Conditioning through flexibility and strengthening back exercises not only helps the back avoid injury, or minimize the severity of injury if the spine is traumatized, it also can help relieve the pain of many back conditions.
Many back exercises can help strengthen the spinal column and the supporting muscles, ligaments, and tendons. Most of these back exercises focus not only on the back, but also the abdominal (stomach) muscles and gluteus (buttocks) and hip muscles. Taken together, these strong 'core' muscles can provide back pain relief because they provide strong support for the spine, keeping it in alignment and facilitating movements that extend or twist the spine.
The ISCA recommends the following tips to help prevent back injuries
- Don't lift by bending over from the waist with locked knees. Instead, bend your hips and knees and then squat to pick up an object holding it as close to you as possible.
- Don't twist your body while lifting.
- Push, rather than pull, when you must move heavy objects.
- If you must sit for long periods, take frequent breaks and stretch and walk around.
- Wear flat shoes or shoes with low heels.
- Exercise regularly. An inactive lifestyle contributes to lower-back pain.
- The marvelous strength and flexibility that's engineered into your lower back also make it susceptible to developing lots of problems. And because of the many nerves that run throughout the spine and into the rest of your body, a problem in the lower back can lead to not only leg pain and hip problems but more.
Spinal anatomy is a remarkable combination of strong bones, flexible ligaments and tendons, large muscles (and small muscles) and highly sensitive nerves. It is designed to be incredibly strong, protecting the highly sensitive nerve roots, yet highly flexible, providing for mobility on many different planes. Most of us take this juxtaposition of strength, structure and flexibility for granted in our everyday lives - until something goes wrong.

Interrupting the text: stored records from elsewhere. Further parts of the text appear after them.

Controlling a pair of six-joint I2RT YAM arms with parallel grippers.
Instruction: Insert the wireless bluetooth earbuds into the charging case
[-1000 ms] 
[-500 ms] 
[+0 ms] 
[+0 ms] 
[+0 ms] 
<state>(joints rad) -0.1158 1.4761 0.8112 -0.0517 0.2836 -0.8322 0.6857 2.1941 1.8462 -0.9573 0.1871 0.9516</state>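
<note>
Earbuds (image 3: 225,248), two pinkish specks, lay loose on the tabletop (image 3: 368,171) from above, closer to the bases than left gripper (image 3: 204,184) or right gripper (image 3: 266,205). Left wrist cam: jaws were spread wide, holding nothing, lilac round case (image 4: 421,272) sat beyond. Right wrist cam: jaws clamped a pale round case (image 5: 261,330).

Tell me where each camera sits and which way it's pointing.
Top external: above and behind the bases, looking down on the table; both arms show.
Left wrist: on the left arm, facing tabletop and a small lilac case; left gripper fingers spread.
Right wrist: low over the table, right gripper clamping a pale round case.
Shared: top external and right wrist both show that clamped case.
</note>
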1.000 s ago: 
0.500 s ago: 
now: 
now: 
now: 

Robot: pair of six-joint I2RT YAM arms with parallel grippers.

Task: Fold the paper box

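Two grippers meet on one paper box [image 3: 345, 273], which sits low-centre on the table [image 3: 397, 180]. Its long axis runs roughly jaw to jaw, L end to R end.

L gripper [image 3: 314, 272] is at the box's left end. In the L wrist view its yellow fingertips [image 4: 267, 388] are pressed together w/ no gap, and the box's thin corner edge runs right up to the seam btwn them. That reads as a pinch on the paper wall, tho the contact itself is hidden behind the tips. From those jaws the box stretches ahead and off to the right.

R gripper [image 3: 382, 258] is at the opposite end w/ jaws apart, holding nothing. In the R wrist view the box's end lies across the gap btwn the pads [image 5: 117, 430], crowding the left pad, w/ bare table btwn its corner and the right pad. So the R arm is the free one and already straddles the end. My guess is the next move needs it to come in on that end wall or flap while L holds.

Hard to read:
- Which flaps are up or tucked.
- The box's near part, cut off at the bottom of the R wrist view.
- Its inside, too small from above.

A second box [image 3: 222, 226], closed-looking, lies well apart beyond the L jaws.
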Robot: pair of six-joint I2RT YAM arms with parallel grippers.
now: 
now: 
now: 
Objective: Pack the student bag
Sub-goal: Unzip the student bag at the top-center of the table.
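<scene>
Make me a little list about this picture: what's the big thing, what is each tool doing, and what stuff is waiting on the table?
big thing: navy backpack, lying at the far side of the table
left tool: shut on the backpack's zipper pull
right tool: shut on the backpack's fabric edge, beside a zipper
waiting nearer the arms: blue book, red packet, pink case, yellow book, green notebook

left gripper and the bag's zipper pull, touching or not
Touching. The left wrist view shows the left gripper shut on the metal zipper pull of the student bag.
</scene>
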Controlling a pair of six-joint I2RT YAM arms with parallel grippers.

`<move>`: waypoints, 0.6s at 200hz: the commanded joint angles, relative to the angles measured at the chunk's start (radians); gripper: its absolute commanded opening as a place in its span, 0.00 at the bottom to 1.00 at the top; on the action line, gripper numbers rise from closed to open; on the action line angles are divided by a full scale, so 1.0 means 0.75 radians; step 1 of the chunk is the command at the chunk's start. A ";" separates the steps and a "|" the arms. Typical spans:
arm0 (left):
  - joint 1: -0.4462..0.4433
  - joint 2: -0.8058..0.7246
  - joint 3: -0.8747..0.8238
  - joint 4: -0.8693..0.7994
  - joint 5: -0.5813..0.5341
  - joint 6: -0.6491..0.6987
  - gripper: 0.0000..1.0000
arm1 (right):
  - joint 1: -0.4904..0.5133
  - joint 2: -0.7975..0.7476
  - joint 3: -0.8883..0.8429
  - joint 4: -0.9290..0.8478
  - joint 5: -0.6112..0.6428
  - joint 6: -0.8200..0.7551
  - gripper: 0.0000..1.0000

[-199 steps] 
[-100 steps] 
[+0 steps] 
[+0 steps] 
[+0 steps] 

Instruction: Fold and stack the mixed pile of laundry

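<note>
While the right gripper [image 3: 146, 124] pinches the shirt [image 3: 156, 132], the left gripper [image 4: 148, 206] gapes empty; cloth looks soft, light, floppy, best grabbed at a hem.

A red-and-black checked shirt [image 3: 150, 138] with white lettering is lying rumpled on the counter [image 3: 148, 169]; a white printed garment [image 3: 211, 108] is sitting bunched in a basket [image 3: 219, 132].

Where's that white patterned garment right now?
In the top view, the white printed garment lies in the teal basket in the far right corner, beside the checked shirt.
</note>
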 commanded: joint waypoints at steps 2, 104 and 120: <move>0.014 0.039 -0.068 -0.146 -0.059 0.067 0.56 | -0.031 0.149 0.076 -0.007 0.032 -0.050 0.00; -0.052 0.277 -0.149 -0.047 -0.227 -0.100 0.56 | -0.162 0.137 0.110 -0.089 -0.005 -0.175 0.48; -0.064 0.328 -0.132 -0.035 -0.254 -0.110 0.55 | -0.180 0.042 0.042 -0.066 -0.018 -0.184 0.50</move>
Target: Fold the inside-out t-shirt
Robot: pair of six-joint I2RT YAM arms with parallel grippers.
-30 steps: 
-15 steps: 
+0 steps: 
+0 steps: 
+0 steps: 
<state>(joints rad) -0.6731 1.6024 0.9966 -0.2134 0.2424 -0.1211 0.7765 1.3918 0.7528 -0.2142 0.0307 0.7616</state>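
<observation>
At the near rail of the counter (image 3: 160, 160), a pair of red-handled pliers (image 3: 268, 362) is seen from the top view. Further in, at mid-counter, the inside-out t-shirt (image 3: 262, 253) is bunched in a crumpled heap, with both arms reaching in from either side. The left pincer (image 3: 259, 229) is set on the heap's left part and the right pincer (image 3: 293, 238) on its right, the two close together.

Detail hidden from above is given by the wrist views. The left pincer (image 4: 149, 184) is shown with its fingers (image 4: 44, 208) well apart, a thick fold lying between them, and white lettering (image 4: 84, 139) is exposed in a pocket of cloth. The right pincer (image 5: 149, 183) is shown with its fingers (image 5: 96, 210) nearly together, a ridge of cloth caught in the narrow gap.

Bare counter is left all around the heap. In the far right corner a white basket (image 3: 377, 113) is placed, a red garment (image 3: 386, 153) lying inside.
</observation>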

Once we have back pain, we're driven to know what's wrong and what it will take to relieve the pain and prevent a recurrence.
Almost everyone can benefit from stretching the soft tissues - the muscles, ligaments and tendons - in the back, legs, buttock, and around the spine.
The spinal column and its contiguous muscles, ligaments, and tendons are all designed to move, and limitations in this motion can make back pain worse.
Patients with ongoing back pain may find it takes weeks or months of stretching and other back exercises to mobilize the spine and soft tissues, but will find that meaningful and sustained relief of back pain will usually follow the increase in motion.
General Tips for Stretching to Relieve Back Pain
Keep the following in mind when starting a stretching routine as part of a program of back exercises:
- Wear comfortable clothes that won't bind
- Stretching should be pain free; do not force the body into difficult positions
- Move into the stretch slowly and avoid bouncing, which may actually tear muscles
- Stretch on a clean, flat surface that is large enough to move freely
- Hold stretches long enough (20-30 seconds) to allow muscles or joints to become loose
- Repeat the stretch, generally 5-10 times
If one already has low back pain or neck pain, it is best to check with a Doctor of Chiropractic to discuss a safe and effective exercise program, or treatment program, if required.